Jessica's Reviews > Dune
Dune (Dune Chronicles, #1)
by Frank Herbert
by Frank Herbert
Jessica's review
bookshelves: novels, spec-fic
Feb 26, 13
bookshelves: novels, spec-fic
Read from September 30 to October 17, 2012
** spoiler alert **
My favourite memory of this book is when I was reading along, thoroughly hating everything, and then the book abruptly ended fifty pages before I was expecting it to because it turns out the rest of it is all appendices.
I don't even know where to begin reviewing this book, although the rant I launched into on Tumblr taught me I had many things to say. Perhaps I was doomed to dislike this book when I started at page one and discovered that its two main characters were named Paul and Jessica.
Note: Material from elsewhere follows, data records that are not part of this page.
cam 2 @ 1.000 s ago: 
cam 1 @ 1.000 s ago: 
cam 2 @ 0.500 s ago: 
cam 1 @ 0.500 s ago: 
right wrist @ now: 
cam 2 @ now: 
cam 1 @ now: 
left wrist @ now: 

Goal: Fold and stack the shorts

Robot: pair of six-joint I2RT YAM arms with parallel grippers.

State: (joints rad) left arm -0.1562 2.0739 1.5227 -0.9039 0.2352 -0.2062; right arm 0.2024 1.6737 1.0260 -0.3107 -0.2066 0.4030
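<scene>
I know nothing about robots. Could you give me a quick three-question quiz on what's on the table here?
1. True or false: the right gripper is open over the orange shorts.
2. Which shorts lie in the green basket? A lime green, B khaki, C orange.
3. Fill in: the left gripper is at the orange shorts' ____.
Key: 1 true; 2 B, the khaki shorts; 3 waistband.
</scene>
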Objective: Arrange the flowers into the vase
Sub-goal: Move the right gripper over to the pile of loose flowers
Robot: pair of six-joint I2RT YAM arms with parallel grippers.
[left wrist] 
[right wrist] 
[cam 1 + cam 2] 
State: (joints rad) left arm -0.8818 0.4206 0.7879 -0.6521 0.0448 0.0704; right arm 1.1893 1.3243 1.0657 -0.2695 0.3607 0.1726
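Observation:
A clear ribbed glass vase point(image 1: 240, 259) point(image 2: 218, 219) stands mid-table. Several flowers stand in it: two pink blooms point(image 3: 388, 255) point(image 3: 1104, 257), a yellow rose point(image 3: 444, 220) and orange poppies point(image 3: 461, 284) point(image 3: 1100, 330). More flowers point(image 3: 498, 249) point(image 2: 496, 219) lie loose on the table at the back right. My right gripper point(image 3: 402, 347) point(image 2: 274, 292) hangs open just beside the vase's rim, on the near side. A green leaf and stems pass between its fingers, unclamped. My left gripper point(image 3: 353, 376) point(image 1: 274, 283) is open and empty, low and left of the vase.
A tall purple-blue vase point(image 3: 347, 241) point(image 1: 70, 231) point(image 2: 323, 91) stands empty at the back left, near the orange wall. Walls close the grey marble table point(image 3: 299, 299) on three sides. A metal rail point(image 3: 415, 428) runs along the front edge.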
Still, I moved past that; I'd heard this book was good, I was going to persevere. Then on page 20 or so Paul was obnoxious and sexist and I got frustrated. And then, it has to be said, Paul never really did anything to redeem himself for being generally obnoxious. Mostly he just oscillated between continuing to be obnoxious and being some all-seeing, all-knowing dispenser of wisdom and neither of those personas was particularly endearing.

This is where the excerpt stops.